Looking at the material below, count the lines that contain "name" and answer with the count only.

START DATASET EXCERPTS

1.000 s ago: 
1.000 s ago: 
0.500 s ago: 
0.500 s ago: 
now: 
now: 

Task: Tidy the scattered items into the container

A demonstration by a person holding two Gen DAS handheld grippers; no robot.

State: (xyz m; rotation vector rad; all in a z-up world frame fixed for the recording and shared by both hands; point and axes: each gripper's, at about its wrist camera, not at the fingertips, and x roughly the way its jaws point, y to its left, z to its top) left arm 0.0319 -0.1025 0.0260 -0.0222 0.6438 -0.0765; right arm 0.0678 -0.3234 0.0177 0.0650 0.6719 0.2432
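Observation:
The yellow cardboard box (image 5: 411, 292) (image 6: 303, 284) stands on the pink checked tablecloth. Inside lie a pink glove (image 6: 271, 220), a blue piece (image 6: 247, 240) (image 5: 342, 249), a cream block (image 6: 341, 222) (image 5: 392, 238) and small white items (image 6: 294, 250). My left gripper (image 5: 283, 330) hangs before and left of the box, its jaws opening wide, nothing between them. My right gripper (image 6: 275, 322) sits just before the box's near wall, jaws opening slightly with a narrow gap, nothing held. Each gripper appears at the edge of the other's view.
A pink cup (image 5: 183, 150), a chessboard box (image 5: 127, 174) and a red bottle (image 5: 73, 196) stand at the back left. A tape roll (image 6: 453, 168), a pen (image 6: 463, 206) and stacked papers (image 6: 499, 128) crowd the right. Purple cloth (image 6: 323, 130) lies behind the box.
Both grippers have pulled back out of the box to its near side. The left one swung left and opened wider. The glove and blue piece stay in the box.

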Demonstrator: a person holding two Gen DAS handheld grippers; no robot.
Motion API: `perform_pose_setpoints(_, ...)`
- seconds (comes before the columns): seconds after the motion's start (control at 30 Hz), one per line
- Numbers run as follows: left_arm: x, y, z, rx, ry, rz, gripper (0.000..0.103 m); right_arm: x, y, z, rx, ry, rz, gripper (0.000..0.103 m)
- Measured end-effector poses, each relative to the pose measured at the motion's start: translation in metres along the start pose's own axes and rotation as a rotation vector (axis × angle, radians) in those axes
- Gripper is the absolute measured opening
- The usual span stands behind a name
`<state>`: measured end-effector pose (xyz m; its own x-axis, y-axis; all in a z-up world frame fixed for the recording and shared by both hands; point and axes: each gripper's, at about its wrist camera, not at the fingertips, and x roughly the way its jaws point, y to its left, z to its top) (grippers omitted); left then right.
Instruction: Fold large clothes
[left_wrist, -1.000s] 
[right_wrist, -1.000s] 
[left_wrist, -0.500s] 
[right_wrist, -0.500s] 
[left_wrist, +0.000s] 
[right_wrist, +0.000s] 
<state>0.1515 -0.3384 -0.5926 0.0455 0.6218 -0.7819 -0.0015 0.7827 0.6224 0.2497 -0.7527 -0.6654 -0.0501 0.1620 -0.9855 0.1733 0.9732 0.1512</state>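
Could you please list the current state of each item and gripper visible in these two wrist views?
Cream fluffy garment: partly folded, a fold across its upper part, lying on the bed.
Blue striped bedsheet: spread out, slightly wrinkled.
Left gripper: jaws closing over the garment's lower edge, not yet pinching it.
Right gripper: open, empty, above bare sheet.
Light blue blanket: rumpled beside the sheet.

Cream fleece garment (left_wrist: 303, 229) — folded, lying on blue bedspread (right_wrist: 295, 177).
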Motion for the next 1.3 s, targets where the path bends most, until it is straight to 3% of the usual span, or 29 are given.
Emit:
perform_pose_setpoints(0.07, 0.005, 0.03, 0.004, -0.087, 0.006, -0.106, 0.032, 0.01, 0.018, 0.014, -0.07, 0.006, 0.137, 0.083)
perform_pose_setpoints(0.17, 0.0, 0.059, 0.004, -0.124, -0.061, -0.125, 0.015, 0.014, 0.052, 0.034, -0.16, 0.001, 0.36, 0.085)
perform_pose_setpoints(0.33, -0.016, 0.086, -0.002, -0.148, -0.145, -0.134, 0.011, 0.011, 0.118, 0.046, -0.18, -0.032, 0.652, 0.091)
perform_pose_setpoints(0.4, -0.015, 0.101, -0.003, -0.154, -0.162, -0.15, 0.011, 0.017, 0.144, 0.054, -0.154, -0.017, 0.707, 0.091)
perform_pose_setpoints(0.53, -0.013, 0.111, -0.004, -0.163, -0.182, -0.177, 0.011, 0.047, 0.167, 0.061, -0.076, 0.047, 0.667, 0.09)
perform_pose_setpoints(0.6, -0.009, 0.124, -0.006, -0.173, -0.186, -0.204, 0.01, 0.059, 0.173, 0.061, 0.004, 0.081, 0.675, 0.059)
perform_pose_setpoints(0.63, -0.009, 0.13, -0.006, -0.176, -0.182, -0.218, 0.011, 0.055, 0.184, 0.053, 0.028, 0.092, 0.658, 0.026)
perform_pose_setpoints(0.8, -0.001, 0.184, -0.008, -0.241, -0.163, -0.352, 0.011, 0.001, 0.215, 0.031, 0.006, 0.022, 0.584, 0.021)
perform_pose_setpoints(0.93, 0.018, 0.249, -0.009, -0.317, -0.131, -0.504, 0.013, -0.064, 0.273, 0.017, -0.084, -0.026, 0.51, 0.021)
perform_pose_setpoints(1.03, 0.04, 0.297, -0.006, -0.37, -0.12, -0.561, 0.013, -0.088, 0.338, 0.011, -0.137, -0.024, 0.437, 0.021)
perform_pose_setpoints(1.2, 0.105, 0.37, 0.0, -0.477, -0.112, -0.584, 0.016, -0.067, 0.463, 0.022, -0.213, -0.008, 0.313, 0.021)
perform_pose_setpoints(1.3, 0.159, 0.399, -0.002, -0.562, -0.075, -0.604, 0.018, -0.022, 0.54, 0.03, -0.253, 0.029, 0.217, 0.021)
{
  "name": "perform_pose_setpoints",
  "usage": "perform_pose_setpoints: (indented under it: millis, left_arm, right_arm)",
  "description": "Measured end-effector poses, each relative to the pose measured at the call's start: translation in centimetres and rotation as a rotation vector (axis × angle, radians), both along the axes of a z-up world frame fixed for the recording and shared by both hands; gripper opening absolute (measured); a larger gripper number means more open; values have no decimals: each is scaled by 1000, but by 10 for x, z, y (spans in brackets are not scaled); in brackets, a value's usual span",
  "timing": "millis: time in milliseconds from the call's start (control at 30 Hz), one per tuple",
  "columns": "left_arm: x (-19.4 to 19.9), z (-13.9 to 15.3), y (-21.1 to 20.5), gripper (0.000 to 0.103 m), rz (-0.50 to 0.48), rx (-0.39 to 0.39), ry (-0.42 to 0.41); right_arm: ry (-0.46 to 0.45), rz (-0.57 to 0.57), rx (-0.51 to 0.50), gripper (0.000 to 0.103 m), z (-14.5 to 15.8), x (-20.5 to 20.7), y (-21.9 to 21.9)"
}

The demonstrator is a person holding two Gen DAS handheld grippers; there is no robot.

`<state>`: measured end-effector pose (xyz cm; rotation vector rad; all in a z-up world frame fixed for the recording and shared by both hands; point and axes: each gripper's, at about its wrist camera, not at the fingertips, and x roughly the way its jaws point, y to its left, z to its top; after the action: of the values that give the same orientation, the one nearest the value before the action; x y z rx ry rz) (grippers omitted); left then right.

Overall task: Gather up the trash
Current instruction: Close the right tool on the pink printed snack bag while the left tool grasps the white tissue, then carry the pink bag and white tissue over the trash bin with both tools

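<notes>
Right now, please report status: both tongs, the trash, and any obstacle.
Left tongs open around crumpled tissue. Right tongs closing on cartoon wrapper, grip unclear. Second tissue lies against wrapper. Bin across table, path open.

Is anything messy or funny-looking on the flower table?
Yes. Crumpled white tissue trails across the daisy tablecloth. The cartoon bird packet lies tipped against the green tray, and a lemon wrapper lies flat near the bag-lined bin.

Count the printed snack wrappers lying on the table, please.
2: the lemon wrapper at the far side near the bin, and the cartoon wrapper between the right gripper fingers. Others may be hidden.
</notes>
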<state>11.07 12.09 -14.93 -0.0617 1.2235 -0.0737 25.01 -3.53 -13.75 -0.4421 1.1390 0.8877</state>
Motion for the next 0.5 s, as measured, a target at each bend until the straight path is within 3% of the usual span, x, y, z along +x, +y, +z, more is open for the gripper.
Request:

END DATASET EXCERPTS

- **RESPONSE TO THE EXERCISE**:
2